November 10, 2019

第18回 牧阿佐美ジュニアバレエトゥループ:A.M.ステューデンツ公演


《A.M.ステューデンツ》は、オーディションで集めた生徒に牧阿佐美が直接バレエを教える場として続けられてきた。月に3回、1時間半のレッスンを行うだけなのだが、全体の技術水準は非常に高い。応募してくる者がいずれも各スタジオのトップ・クラスだから当然とも言えるのだが、それ以上の何かがあるのかもしれない。

オープニングの『フェアリー・ガール』は、バイヤーの音楽を使った舞台。ピエロを細野生と山本達史、フェアリー・ガールを25人の生徒たちが踊った。牧の振付はバレエのステップを無理なく使った落ち着いたもの。生徒たちは慣れない新しい動きに気を取られることなく、無心でバレエ本来の世界に没入することができる。

ビゼーの音楽を使った『シンフォニエッテプールデジューヌ』も同傾向の作品だった。
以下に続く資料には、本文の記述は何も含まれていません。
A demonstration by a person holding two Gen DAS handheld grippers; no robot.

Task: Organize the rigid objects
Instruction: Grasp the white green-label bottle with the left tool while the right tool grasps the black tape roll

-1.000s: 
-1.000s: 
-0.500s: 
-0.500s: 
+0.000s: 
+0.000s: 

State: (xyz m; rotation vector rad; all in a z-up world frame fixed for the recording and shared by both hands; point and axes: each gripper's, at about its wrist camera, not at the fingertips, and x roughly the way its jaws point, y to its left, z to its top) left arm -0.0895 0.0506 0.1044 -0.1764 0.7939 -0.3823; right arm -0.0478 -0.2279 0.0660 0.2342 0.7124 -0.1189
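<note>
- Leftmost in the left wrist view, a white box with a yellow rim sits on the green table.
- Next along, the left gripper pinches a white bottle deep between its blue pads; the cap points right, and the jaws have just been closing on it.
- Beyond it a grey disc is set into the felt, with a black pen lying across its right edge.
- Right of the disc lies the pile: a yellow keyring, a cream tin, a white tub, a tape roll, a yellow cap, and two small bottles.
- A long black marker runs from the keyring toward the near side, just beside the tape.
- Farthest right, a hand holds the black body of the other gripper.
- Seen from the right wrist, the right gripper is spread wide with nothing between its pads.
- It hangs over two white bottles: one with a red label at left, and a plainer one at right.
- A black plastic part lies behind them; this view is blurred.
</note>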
第2楽章を踊った阿部純花、ラグワスレン・オトゴンニャム、小林英里佳、鰐淵ののから、第3楽章の鈴木千聖、中茎姫奈子、塙悠里花、山本翔子らが、ていねいにバレエの基本に取り組んだ。そして男性4人(小池京介、高橋博経、瀧川雄大、滝島幹太郎)がヘルステットの音楽で踊った『フォー・ボーイズ・ヴァリエーション』でも同様の状況を見ることができた。

『くるみ割り人形』抜粋は三谷恭三の改訂振付だったが、金平糖の精の高橋万由梨、王子の菊地研、クララの秦悠里愛、カバリエールのラグワスレン・オトゴンニャム、元吉優哉、近藤悠歩、山本達史、スパニッシュの岡田友里子、細野生、アラブの菅沼咲希、チャイナの大石綾香、金井萌乃、西川栞、トレパックの大熊美里、三瓶陽愛、中田麗音、人見紗来ら4名、棒キャンディーの小酒部羽藍、久我音寧、塙悠里花、ケーキボンボンの8名、花のワルツソリストの安達美苑、加勢凛々、小林英里佳、鰐淵ののか、そしてコール・ド・バレエの12名がA.M.ステューデンツの教育方針に従って舞台を作り上げた。フィナーレは『ゴットシャルクの組曲』だった。赤い衣裳の女性たちが牧の振付に身を任せ、その教えるバレエをからだ全体で吸収した。

2年に1回行われる《A.M.ステューデンツ公演》は、リハーサルの段階から本格的なオーケストラの演奏で行われる。そうして作られた舞台で、牧の教えが生徒ひとりひとりのからだにしっかりと定着し、経験として残るのだろう。